Setelah syarat di atas dipenuhi, kemudian dibuat perjanjian hipotik secara


tertulis dihadapan para pejabat pembuat akta tanah atau disingkat PPAT (pasal 19 PP
no. 10 tahun 1961), yang dihadiri oleh kresitur, debitur dan dua orang saksi yang
mana salah satu saksi tersebut biasanya adalah kepala desa atau kelurahan setempat di
mana tanah itu terletak. Kemudian akta hipotik itu didaftarkan pada bagian
pendaftaran tanah kantor agrarian yang bersangkutan.

f.
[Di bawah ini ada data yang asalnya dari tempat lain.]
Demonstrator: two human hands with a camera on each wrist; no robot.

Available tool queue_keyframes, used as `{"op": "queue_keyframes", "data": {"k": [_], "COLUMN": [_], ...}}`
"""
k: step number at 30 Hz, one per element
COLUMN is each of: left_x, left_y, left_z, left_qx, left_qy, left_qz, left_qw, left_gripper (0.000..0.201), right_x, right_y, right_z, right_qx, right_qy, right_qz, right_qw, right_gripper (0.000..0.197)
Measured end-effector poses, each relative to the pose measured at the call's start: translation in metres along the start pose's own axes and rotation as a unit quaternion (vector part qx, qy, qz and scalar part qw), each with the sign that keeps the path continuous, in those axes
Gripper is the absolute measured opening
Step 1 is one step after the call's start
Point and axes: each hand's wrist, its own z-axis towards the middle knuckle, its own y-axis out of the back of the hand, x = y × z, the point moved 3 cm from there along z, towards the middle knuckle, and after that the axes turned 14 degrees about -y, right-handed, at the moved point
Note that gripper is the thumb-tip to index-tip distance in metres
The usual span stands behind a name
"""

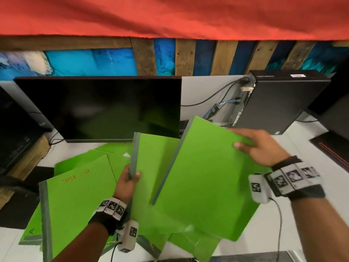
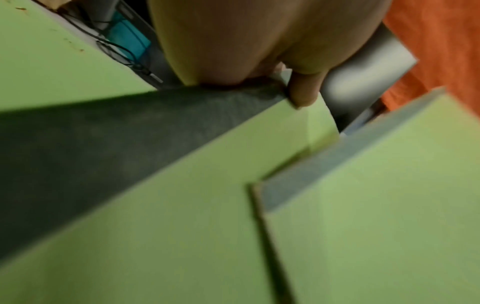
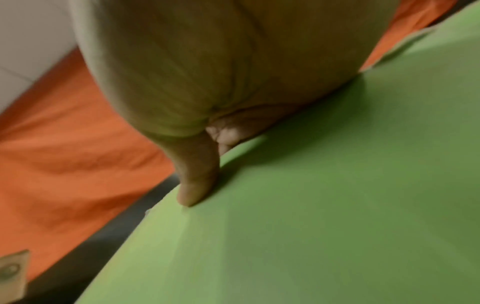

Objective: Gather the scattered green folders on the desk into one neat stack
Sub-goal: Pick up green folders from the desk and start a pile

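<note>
Both hands are busy mid-desk, in front of the monitor [image 1: 100,108]. The left hand [image 1: 125,183] has fingers curled round the grey spine of one green folder [image 1: 153,167], tilted up on edge. The right hand [image 1: 258,146] pinches the far edge of a second folder [image 1: 204,176], thumb on top, tilted over the pile. A labelled folder [image 1: 75,201] sits toward the desk's [image 1: 306,224] near left edge. They look light, stiff card, a bit slick; I'd grab by the spine so covers don't flap.
</note>
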Motion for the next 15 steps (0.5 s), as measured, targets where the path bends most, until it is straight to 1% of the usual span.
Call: {"op": "queue_keyframes", "data": {"k": [2, 5, 6, 8, 9, 11, 13, 14, 15], "left_x": [-0.012, -0.034, -0.039, -0.043, -0.044, -0.047, -0.048, -0.046, -0.042], "left_y": [-0.008, -0.020, -0.022, -0.025, -0.026, -0.028, -0.032, -0.031, -0.029], "left_z": [-0.004, -0.015, -0.019, -0.022, -0.023, -0.025, -0.026, -0.025, -0.024], "left_qx": [0.036, 0.090, 0.104, 0.112, 0.112, 0.121, 0.137, 0.135, 0.125], "left_qy": [-0.025, -0.075, -0.084, -0.084, -0.074, -0.059, -0.045, -0.041, -0.041], "left_qz": [-0.013, -0.024, -0.023, -0.024, -0.023, -0.024, -0.009, 0.011, 0.030], "left_qw": [0.999, 0.993, 0.991, 0.990, 0.991, 0.991, 0.989, 0.990, 0.991], "left_gripper": [0.014, 0.003, 0.005, 0.024, 0.032, 0.038, 0.045, 0.052, 0.056], "right_x": [-0.001, -0.002, 0.000, 0.003, 0.004, 0.007, 0.011, 0.013, 0.014], "right_y": [-0.030, -0.067, -0.077, -0.096, -0.105, -0.121, -0.132, -0.136, -0.140], "right_z": [0.018, 0.040, 0.046, 0.059, 0.064, 0.076, 0.085, 0.088, 0.089], "right_qx": [0.049, 0.078, 0.085, 0.093, 0.091, 0.081, 0.070, 0.059, 0.033], "right_qy": [-0.005, -0.013, -0.018, -0.026, -0.031, -0.048, -0.067, -0.069, -0.060], "right_qz": [0.044, 0.061, 0.054, 0.023, 0.009, -0.026, -0.025, -0.015, -0.018], "right_qw": [0.998, 0.995, 0.995, 0.995, 0.995, 0.995, 0.995, 0.996, 0.998], "right_gripper": [0.045, 0.042, 0.041, 0.040, 0.039, 0.039, 0.038, 0.038, 0.040]}}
Isi akta Hipotik

Isi akta hipotik dibagi atas dua bagian, yaitu:

1. Isi yang wajib

Barang dibebani hipotik itu harus disebut/ditulis secara rinci danjelas.

2. Isi yang facultatief


Isi facultatief ini memuat janji-janji antara pemberi hipotik dan pemegang
hipotik.

Janji-janji yang biasa dimuat dalam akta hipotik, antara lain:

1. Janji untuk menjual benda atas kekuasaannya sendiri apabila hutang


pokoknya tidak dilunasi (Pasal 1178 ayat 2).

2. Janji tentang sewa

Pemberi hipotik dibatasi dalam kekuasaannya untuk menyewakan benda yang


dibebani tanpa iji pemegang hipotik mengenai cara maupun waktunya (Pasal
1185 ayat 1).

3. Janji tentang asuransi

Apabila ada peristiwa yang tidak diduga-duga sebelumya misalnya:


kebakaran, banjir antara pemberi dan pemegang hipotik membuat perjanjian
tentang asuransi yang diberitahukan kepada perusahaan asuransi, supaya
perusahaan asuransi terikat dengan janji tersebut.
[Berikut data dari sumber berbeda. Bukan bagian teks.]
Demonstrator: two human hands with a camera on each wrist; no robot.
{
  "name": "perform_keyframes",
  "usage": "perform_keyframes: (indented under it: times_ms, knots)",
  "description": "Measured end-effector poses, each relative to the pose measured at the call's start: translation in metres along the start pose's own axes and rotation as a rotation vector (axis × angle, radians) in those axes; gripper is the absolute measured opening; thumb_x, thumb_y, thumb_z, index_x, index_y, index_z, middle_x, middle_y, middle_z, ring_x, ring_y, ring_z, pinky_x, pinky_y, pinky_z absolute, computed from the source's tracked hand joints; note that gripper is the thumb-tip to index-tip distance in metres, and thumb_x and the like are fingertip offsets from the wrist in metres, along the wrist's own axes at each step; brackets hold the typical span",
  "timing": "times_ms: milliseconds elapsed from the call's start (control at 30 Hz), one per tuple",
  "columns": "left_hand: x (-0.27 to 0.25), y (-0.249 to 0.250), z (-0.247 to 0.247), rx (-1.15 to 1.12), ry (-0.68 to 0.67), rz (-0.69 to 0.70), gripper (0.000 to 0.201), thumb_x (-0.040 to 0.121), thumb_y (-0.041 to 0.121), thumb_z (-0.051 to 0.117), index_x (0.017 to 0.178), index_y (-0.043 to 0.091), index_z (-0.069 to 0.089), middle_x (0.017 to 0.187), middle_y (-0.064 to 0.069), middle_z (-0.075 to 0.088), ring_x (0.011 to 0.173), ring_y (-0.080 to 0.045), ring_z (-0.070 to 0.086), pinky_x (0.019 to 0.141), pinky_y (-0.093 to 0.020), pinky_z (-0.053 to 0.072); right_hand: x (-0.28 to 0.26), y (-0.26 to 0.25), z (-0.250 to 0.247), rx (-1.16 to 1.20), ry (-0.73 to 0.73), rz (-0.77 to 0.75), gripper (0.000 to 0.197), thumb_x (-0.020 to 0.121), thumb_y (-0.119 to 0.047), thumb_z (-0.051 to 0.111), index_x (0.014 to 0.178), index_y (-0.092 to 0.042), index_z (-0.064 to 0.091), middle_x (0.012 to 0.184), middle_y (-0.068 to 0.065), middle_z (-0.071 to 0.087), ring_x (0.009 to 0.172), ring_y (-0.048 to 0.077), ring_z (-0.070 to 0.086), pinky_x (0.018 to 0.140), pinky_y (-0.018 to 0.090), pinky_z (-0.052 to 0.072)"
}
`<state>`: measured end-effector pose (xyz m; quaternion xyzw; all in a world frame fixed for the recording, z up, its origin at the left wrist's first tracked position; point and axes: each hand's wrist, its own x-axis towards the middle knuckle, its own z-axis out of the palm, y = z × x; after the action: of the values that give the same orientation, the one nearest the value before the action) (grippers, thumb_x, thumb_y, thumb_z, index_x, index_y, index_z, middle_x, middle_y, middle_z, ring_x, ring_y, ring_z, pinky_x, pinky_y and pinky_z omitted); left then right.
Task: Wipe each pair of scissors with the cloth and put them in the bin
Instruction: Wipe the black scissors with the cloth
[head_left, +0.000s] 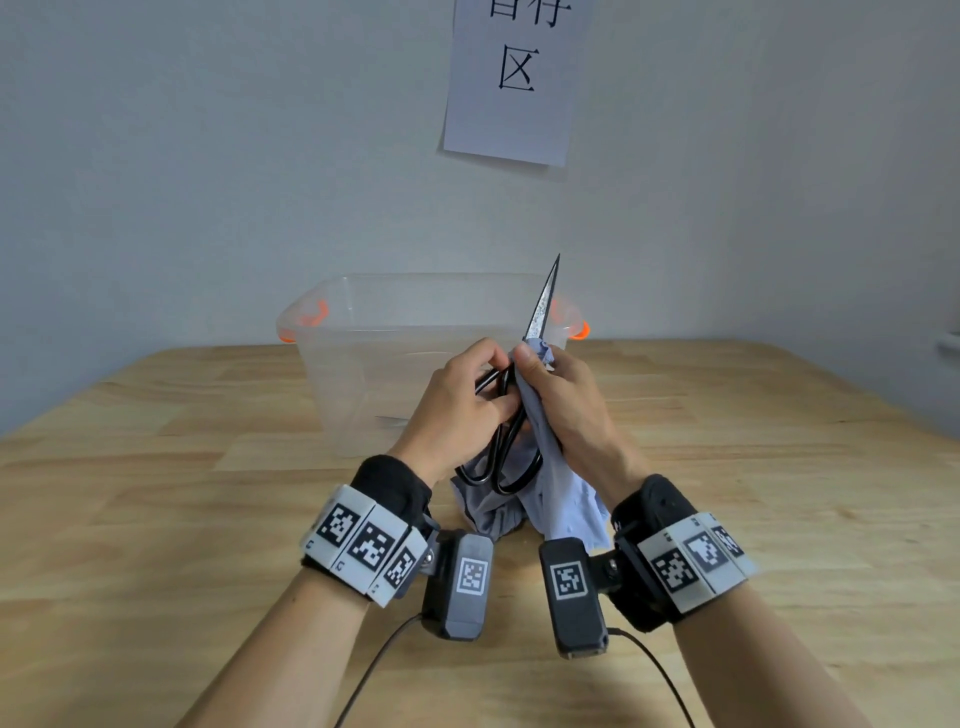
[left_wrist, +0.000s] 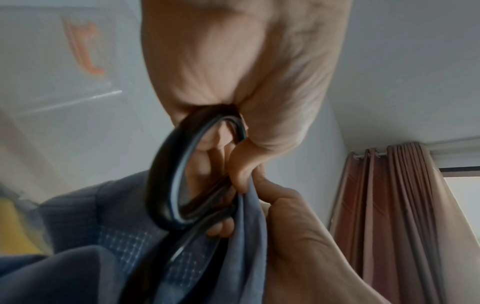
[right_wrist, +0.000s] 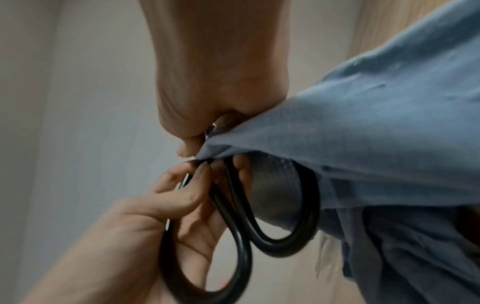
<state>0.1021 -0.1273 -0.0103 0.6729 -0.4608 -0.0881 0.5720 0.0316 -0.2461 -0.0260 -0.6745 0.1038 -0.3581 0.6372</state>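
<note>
Bin (head_left: 363, 332): a clear plastic bin with orange handle clips stood on the table (head_left: 156, 493), at the far side near the wall, behind both hands.
Left hand (head_left: 457, 400): its fingers (head_left: 498, 402) were curled round the black handle loops of the scissors and held them above the table, in front of the bin.
Scissors (head_left: 543, 306): held nearly upright, the closed blades pointed up and tilted slightly right, the tip above the bin's rim; the handle loops (right_wrist: 285, 244) hung below the hands.
Cloth (head_left: 561, 499): blue-grey, wrapped round the base of the blades, the rest draped down to the table between the wrists.
Right hand (head_left: 566, 405): its fingers and thumb pinched the cloth against the scissors just above the handles, touching the left hand.
Paper sheet (head_left: 511, 83): hung on the wall above the bin, with printed characters.
</note>
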Motion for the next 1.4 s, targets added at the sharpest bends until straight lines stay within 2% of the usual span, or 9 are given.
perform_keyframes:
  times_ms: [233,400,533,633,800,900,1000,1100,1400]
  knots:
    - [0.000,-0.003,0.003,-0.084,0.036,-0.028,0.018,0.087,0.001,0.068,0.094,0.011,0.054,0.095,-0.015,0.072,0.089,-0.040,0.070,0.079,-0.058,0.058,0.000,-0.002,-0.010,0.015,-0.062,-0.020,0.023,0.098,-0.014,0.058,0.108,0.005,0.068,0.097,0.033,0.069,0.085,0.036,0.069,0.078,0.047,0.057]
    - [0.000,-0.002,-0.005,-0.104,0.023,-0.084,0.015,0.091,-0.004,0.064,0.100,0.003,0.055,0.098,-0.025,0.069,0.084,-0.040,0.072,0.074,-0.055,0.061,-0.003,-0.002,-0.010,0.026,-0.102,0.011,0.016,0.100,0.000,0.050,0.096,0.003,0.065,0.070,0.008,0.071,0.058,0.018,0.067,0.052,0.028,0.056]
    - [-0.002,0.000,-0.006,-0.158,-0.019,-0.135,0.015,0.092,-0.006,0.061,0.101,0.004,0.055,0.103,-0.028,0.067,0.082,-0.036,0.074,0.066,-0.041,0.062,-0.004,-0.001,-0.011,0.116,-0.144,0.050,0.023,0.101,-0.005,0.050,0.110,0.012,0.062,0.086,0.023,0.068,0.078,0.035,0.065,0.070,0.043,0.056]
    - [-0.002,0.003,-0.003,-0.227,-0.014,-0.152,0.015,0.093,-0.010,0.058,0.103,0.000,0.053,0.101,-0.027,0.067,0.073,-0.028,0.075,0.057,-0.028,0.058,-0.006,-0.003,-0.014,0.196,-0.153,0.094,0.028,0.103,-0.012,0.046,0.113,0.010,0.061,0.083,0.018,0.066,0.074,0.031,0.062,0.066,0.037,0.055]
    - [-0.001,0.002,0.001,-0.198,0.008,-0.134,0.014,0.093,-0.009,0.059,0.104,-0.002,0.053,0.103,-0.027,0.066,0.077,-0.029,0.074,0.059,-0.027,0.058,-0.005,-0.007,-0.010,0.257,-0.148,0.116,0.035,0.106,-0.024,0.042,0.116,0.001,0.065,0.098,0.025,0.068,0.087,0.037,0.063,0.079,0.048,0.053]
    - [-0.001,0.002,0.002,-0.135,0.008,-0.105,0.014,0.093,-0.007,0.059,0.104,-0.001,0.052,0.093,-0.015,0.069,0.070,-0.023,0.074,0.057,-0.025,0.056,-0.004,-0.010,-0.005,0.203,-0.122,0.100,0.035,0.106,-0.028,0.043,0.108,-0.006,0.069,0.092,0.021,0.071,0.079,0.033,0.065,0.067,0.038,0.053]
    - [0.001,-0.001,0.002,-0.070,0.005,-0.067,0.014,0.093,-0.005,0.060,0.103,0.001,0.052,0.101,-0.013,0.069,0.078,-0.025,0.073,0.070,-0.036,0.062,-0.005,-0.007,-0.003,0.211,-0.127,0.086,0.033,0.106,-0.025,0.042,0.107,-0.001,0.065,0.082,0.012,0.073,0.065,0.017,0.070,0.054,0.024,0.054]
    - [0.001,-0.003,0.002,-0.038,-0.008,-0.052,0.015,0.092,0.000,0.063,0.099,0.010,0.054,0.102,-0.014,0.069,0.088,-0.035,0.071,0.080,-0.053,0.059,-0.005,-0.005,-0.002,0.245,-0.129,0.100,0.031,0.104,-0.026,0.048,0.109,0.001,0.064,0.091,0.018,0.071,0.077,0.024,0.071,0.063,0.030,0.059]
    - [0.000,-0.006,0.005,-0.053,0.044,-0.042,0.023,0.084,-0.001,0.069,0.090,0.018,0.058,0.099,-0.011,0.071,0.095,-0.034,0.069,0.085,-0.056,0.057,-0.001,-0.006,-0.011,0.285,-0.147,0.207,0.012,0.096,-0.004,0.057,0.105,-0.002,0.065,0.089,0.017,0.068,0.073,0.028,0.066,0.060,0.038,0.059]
4. Janji untuk tidak dibersihkan

Janji ini diberikan kepada semua pemegang hipotik dengan syarat diadakan
dalam penjualan secara sukarela yang dikehendaki oleh pemilik bendanya.
Janji untuk tidak dibersihkan hanya dapat dilakukan oleh pemegang hipotik
pertama (Pasl 1210 ayat 2).

g. Hapusnya Hipotik

Menurut pasal 1209 ada tiga cara hapusnya hipotik, yaitu:

1. Karena hapusnya ikatan pokok

2. Karena pelepasan hipotik oleh si berpiutang atau kreditur

3. Karena penetapan oleh hakim

Adapun hapusnya hipotik di luar ketentuan KUH Perdata yaitu:


1. Hapusnya hutang yang dijamin oleh hipotik

2. Afstan hipotik

3. Lemyapnya benda hipotik

4. Pencampuran kedudukan pemegang dan pemberi hipotik

5. Pencoretan, karena pembersihan atau kepailitan

6. Pencabutan hak milik

h. Perbedaan gadai dan hipotik :


a. Gadai harus disertai dengan pernyataan kekuasaan atas barang yang digadaikan,
sedangkan hipotik tidak.
b. Gadai hapus jika barang yang digadaikan berpindah tangan ke orang lain,
sedangkan hipotik tidak, tetapi teap mengikuti bendanya walaupun bendanya
dipindahtangankan ke orang lain.
c. Satu barang tidak pernah dibebani lebih dari satu gadai walaupun tidak dilarang,
tetapi beberapa hipotik yang bersama-sama dibebankan diatas satu benda adalah
sudah merupakan keadaan biasa.
d. Adanya gadai dapat dibuktikan dengan segala macam pembuktian yang dapat
dipakai untuk membuktikan perjanjian pokok sedangkan adanya perjanjian
hipotik dibuktikan dengan akta otentik.